← home
Github: datasets/kilt.py

ir_datasets: KILT

Index
  1. kilt
  2. kilt/codec
  3. kilt/codec/economics
  4. kilt/codec/history
  5. kilt/codec/politics

"kilt"

KILT is a corpus used for various "knowledge intensive language tasks".

docs
5.9M docs

Language: en

Document type:
KiltDoc: (namedtuple)
  1. doc_id: str
  2. title: str
  3. text: str
  4. text_pieces: Tuple[str, ...]
  5. anchors: Tuple[
    KiltDocAnchor: (namedtuple)
    1. text: str
    2. href: str
    3. paragraph_id: int
    4. start: int
    5. end: int
    , ...]
  6. categories: Tuple[str, ...]
  7. wikidata_id: str
  8. history_revid: str
  9. history_timestamp: str
  10. history_parentid: str
  11. history_pageid: str
  12. history_url: str

Examples:

Python API
import ir_datasets
dataset = ir_datasets.load("kilt")
for doc in dataset.docs_iter():
    doc # namedtuple<doc_id, title, text, text_pieces, anchors, categories, wikidata_id, history_revid, history_timestamp, history_parentid, history_pageid, history_url>

You can find more details about the Python API here.

CLI
ir_datasets export kilt docs
[doc_id]    [title]    [text]    [text_pieces]    [anchors]    [categories]    [wikidata_id]    [history_revid]    [history_timestamp]    [history_parentid]    [history_pageid]    [history_url]
...

You can find more details about the CLI here.

PyTerrier
import pyterrier as pt
pt.init()
dataset = pt.get_dataset('irds:kilt')
# Index kilt
indexer = pt.IterDictIndexer('./indices/kilt')
index_ref = indexer.index(dataset.get_corpus_iter(), fields=['title', 'text', 'wikidata_id', 'history_revid', 'history_timestamp', 'history_parentid', 'history_pageid', 'history_url'])

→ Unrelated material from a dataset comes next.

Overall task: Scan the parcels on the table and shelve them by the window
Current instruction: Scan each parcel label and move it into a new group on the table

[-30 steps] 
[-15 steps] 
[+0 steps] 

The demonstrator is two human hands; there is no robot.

You can find more details about PyTerrier indexing here.

Citation

ir_datasets.bib:

\cite{petroni-etal-2021-kilt}

Bibtex:

@inproceedings{petroni-etal-2021-kilt, title = "{KILT}: a Benchmark for Knowledge Intensive Language Tasks", author = {Petroni, Fabio and Piktus, Aleksandra and Fan, Angela and Lewis, Patrick and Yazdani, Majid and De Cao, Nicola and Thorne, James and Jernite, Yacine and Karpukhin, Vladimir and Maillard, Jean and Plachouras, Vassilis and Rockt{\"a}schel, Tim and Riedel, Sebastian}, booktitle = "Proceedings of the 2021 Conference of the North American Chapter of the Association for Computational Linguistics: Human Language Technologies", month = "jun", year = "2021", address = "Online", publisher = "Association for Computational Linguistics", url = "https://aclanthology.org/2021.naacl-main.200", doi = "10.18653/v1/2021.naacl-main.200", pages = "2523--2544", }
Metadata

"kilt/codec"

CODEC Entity Ranking sub-task.

queries
42 queries

Language: en

Query type:
CodecQuery: (namedtuple)
  1. query_id: str
  2. query: str
  3. domain: str
  4. guidelines: str

Examples:

Python API
import ir_datasets
dataset = ir_datasets.load("kilt/codec")
for query in dataset.queries_iter():
    query # namedtuple<query_id, query, domain, guidelines>

You can find more details about the Python API here.

CLI
ir_datasets export kilt/codec queries
[query_id]    [query]    [domain]    [guidelines]
...

You can find more details about the CLI here.

PyTerrier
import pyterrier as pt
pt.init()
dataset = pt.get_dataset('irds:kilt/codec')
index_ref = pt.IndexRef.of('./indices/kilt') # assumes you have already built an index
pipeline = pt.BatchRetrieve(index_ref, wmodel='BM25')
# (optionally other pipeline components)
pipeline(dataset.get_topics())

You can find more details about PyTerrier retrieval here.

docs
5.9M docs

Inherits docs from kilt

Language: en

Document type:
KiltDoc: (namedtuple)
  1. doc_id: str
  2. title: str
  3. text: str
  4. text_pieces: Tuple[str, ...]
  5. anchors: Tuple[
    KiltDocAnchor: (namedtuple)
    1. text: str
    2. href: str
    3. paragraph_id: int
    4. start: int
    5. end: int
    , ...]
  6. categories: Tuple[str, ...]
  7. wikidata_id: str
  8. history_revid: str
  9. history_timestamp: str
  10. history_parentid: str
  11. history_pageid: str
  12. history_url: str

Examples:

Python API
import ir_datasets
dataset = ir_datasets.load("kilt/codec")
for doc in dataset.docs_iter():
    doc # namedtuple<doc_id, title, text, text_pieces, anchors, categories, wikidata_id, history_revid, history_timestamp, history_parentid, history_pageid, history_url>

You can find more details about the Python API here.

CLI
ir_datasets export kilt/codec docs
[doc_id]    [title]    [text]    [text_pieces]    [anchors]    [categories]    [wikidata_id]    [history_revid]    [history_timestamp]    [history_parentid]    [history_pageid]    [history_url]
...

You can find more details about the CLI here.

PyTerrier
import pyterrier as pt
pt.init()
dataset = pt.get_dataset('irds:kilt/codec')
# Index kilt
indexer = pt.IterDictIndexer('./indices/kilt')
index_ref = indexer.index(dataset.get_corpus_iter(), fields=['title', 'text', 'wikidata_id', 'history_revid', 'history_timestamp', 'history_parentid', 'history_pageid', 'history_url'])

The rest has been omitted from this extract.